The larger context of our work is a dramatic year in U.S. politics, as sharp differences among--and within--groupings have led to marathon negotiation sessions and a blur of fiscal “plans” and “deals.” On one level, the debates are about the need to reduce annual budget deficits and the spiraling national debt. On the other hand, the U.S. budget is a moral document: it clearly reveals our national priorities and our view of the U.S. role in the world. Protecting assistance for the most vulnerable people is the right thing to do. It is also the smart thing to do: the United States cannot be safe and prosperous without doing its part to end the unnecessary suffering caused by hunger and deep poverty. Elected leaders must keep in mind both moral and practical rationales for poverty-focused development assistance as they make difficult but necessary decisions about the country’s economic future.

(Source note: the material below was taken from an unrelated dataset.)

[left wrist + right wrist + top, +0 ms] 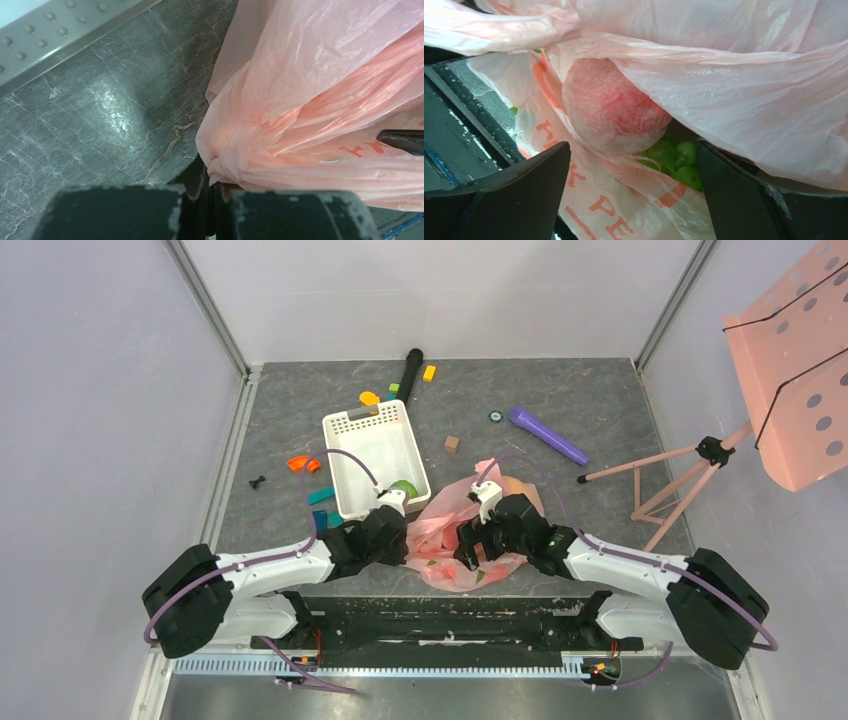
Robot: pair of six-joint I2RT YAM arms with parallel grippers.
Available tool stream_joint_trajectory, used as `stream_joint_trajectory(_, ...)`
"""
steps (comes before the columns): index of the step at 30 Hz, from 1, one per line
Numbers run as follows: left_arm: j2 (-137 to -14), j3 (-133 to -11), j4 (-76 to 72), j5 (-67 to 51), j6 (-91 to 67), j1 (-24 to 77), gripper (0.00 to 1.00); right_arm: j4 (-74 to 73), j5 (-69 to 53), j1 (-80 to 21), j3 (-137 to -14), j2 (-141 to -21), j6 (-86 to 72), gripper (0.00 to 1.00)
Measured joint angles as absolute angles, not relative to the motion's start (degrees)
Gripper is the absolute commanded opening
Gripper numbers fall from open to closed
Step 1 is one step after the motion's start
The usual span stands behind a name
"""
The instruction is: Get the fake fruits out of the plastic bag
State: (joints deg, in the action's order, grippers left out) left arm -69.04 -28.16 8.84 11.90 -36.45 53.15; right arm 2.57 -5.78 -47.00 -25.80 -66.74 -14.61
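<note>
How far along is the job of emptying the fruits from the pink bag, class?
Done: perhaps one green fruit in the white basket. In hand: the left gripper pinches an edge of the plastic bag; the right gripper stands open at its mouth. Left: a pink-red peach and green grapes lie inside.

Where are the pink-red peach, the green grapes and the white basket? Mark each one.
pink-red peach point(614, 112), right wrist view, middle of its rounded face.
green grapes point(674, 160), right wrist view, one grape of the cluster.
white basket point(375, 458), top external view, its bare floor.
</note>
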Motion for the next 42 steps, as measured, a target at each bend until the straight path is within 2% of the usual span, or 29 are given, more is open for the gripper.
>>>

Many people recognize the presence of God in their lives, but don’t think to look to God for the big changes that are going on around us. This expanded perspective can make a life of faith more exciting, and it can also show us new opportunities for service. Ultimately, our belief in God requires us to do our part to overcome hunger and poverty in our own country and around the world.

As people of faith, and as active citizens, part of our response to the overwhelming need in our world must be to tackle the politics of hunger. God didn’t send Moses to Pharaoh’s court to take up a collection of canned goods, but rather to declare a prophetic and political message to let the slaves go free! The Bible is clear that God cares about how nations treat poor people. And we are judged, not just as individuals, but as nations.    

‘Only the Strong Live to Tell Their Stories’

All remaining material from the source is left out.